Streaming multiple string literals is rare enough in practice, hence
that change makes sense in general. But it seems people were
incidentally relying on this for having line breaks after string
literals that ended with `\n`.

This patch tries to restore that behavior to prevent regressions in the
upcoming LLVM release, until we can implement some configuration based
approach as proposed in https://github.com/llvm/llvm-project/pull/69859.
---
 clang/lib/Format/TokenAnnotator.cpp           |  8 ++++++++
 clang/unittests/Format/TokenAnnotatorTest.cpp | 10 ++++++++++
 2 files changed, 18 insertions(+)

diff --git a/clang/lib/Format/TokenAnnotator.cpp b/clang/lib/Format/TokenAnnotator.cpp
index 3ac3aa3c5e3a22..27c6bb0ef6fe4f 100644
--- a/clang/lib/Format/TokenAnnotator.cpp
+++ b/clang/lib/Format/TokenAnnotator.cpp
@@ -5151,6 +5151,14 @@ bool TokenAnnotator::mustBreakBefore(const AnnotatedLine &Line,
     return true;
   if (Left.IsUnterminatedLiteral)
     return true;
+  if (Right.is(tok::lessless) && Right.Next && Left.is(tok::string_literal) &&
+      // FIXME: Breaking after newlines seems useful in general. Turn this into
+      // an option and Recognize more cases like endl etc, and break independent
+      // of what comes after operator lessless.
+      Right.Next->is(tok::string_literal) &&
+      Left.TokenText.ends_with("\\n\"")) {
+    return true;
+  }
   if (Right.is(TT_RequiresClause)) {
     switch (Style.RequiresClausePosition) {
     case FormatStyle::RCPS_OwnLine:
diff --git a/clang/unittests/Format/TokenAnnotatorTest.cpp b/clang/unittests/Format/TokenAnnotatorTest.cpp
index 2cafc0438ffb46..cd3ffb611839d2 100644
--- a/clang/unittests/Format/TokenAnnotatorTest.cpp
+++ b/clang/unittests/Format/TokenAnnotatorTest.cpp
@@ -10,6 +10,7 @@
 
 #include "FormatTestUtils.h"
 #include "TestLexer.h"
+#include "clang/Basic/TokenKinds.h"
 #include "gtest/gtest.h"
 
 namespace clang {
@@ -2499,6 +2500,15 @@ TEST_F(TokenAnnotatorTest, BraceKind) {
   EXPECT_BRACE_KIND(Tokens[6], BK_Block);
 }
 
+TEST_F(TokenAnnotatorTest, StreamOperator) {
+  auto Tokens = annotate("\"foo\\n\" << aux << \"foo\\n\" << \"foo\";");
+  ASSERT_EQ(Tokens.size(), 9u) << Tokens;
+  EXPECT_FALSE(Tokens[1]->MustBreakBefore);
+  EXPECT_FALSE(Tokens[3]->MustBreakBefore);
+  // Only break between string literals if the former ends with \n.
+  EXPECT_TRUE(Tokens[5]->MustBreakBefore);
+}
+
 } // namespace
 } // namespace format
 } // namespace clang

>From ecc4284ce3d174944a09189d7ff3570df4ccbe70 Mon Sep 17 00:00:00 2001
From: Kadir Cetinkaya <kadircet at google.com>
Date: Thu, 4 Jan 2024 08:16:17 +0100
Subject: [PATCH 2/4] Add formatting test & drop extra include

---
 clang/unittests/Format/FormatTest.cpp         | 2 ++
 clang/unittests/Format/TokenAnnotatorTest.cpp | 1 -
 2 files changed, 2 insertions(+), 1 deletion(-)

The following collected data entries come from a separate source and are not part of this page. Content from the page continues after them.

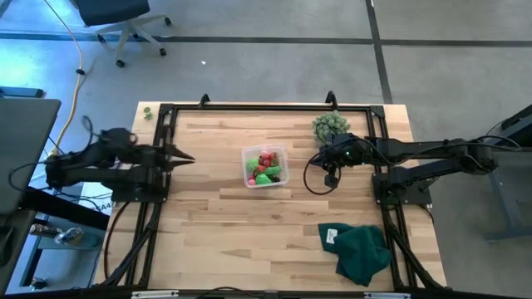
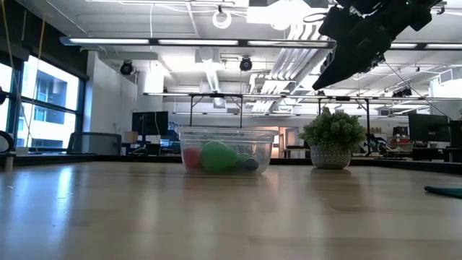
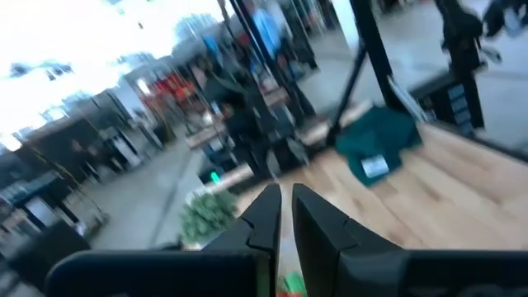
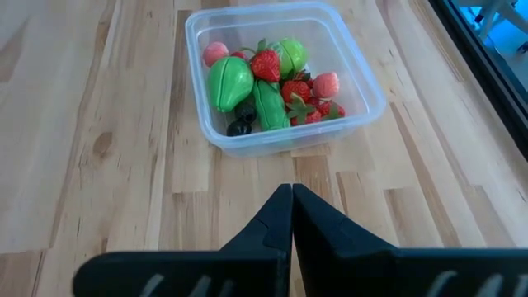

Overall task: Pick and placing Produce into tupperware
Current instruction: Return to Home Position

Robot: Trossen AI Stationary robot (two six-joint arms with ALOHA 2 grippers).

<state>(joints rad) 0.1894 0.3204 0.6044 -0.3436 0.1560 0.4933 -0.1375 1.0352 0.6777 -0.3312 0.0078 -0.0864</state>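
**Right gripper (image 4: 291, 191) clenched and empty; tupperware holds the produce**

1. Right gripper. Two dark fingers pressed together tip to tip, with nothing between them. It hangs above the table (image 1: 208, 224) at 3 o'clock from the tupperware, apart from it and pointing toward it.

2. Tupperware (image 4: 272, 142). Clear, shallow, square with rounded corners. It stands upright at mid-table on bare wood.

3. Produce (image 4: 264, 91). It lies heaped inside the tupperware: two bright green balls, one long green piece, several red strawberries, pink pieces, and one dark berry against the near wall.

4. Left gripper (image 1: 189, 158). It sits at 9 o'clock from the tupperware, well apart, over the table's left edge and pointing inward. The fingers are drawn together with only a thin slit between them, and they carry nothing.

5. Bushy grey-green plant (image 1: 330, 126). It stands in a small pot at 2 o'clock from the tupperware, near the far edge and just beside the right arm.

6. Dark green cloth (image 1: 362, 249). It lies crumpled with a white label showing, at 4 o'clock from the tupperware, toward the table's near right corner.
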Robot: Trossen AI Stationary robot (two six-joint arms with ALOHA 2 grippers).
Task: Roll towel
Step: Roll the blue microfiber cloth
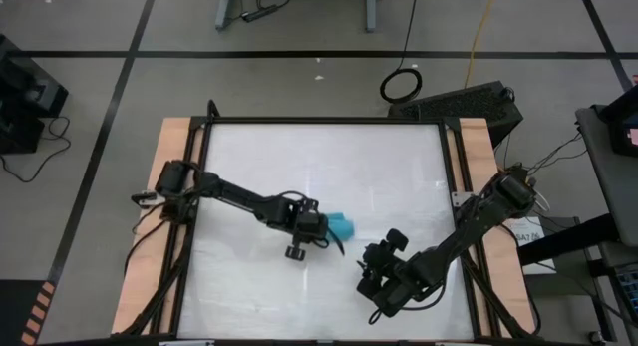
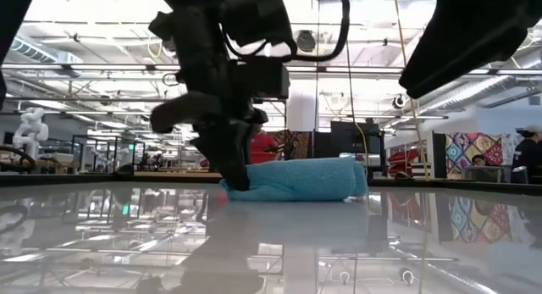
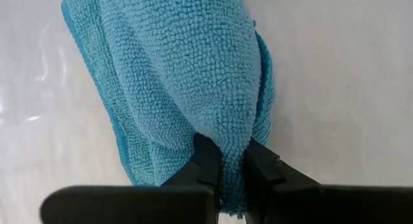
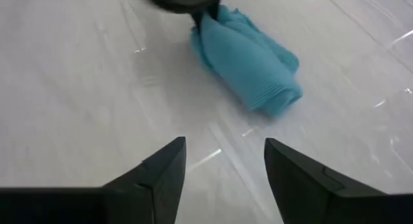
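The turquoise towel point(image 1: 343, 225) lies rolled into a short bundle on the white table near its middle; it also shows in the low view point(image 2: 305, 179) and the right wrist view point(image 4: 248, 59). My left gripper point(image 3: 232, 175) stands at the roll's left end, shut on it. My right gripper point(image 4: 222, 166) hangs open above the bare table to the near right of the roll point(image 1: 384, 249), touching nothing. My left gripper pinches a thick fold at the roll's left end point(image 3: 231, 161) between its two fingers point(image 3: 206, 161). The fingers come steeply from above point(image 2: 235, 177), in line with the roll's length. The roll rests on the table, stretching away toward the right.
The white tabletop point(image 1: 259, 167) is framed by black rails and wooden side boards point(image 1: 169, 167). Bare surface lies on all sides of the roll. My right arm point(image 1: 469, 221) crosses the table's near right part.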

diff --git a/clang/unittests/Format/FormatTest.cpp b/clang/unittests/Format/FormatTest.cpp
index 881993ede17c3d..25ef5c680af862 100644
--- a/clang/unittests/Format/FormatTest.cpp
+++ b/clang/unittests/Format/FormatTest.cpp
@@ -26708,6 +26708,8 @@ TEST_F(FormatTest, PPBranchesInBracedInit) {
 
 TEST_F(FormatTest, StreamOutputOperator) {
   verifyFormat("std::cout << \"foo\" << \"bar\" << baz;");
+  verifyFormat("std::cout << \"foo\\n\"\n"
+               "          << \"bar\";");
 }
 
 TEST_F(FormatTest, BreakAdjacentStringLiterals) {
diff --git a/clang/unittests/Format/TokenAnnotatorTest.cpp b/clang/unittests/Format/TokenAnnotatorTest.cpp
index cd3ffb611839d2..decc0785c5cde7 100644
--- a/clang/unittests/Format/TokenAnnotatorTest.cpp
+++ b/clang/unittests/Format/TokenAnnotatorTest.cpp
@@ -10,7 +10,6 @@
 
 #include "FormatTestUtils.h"
 #include "TestLexer.h"
-#include "clang/Basic/TokenKinds.h"
 #include "gtest/gtest.h"
 
 namespace clang {

>From d77d94f28c7553834c6372aee0a43946b53dbcf2 Mon Sep 17 00:00:00 2001
From: Kadir Cetinkaya <kadircet at google.com>
Date: Fri, 5 Jan 2024 08:48:35 +0100
Subject: [PATCH 3/4] Move comment around

---
 clang/lib/Format/TokenAnnotator.cpp | 6 +++---
 1 file changed, 3 insertions(+), 3 deletions(-)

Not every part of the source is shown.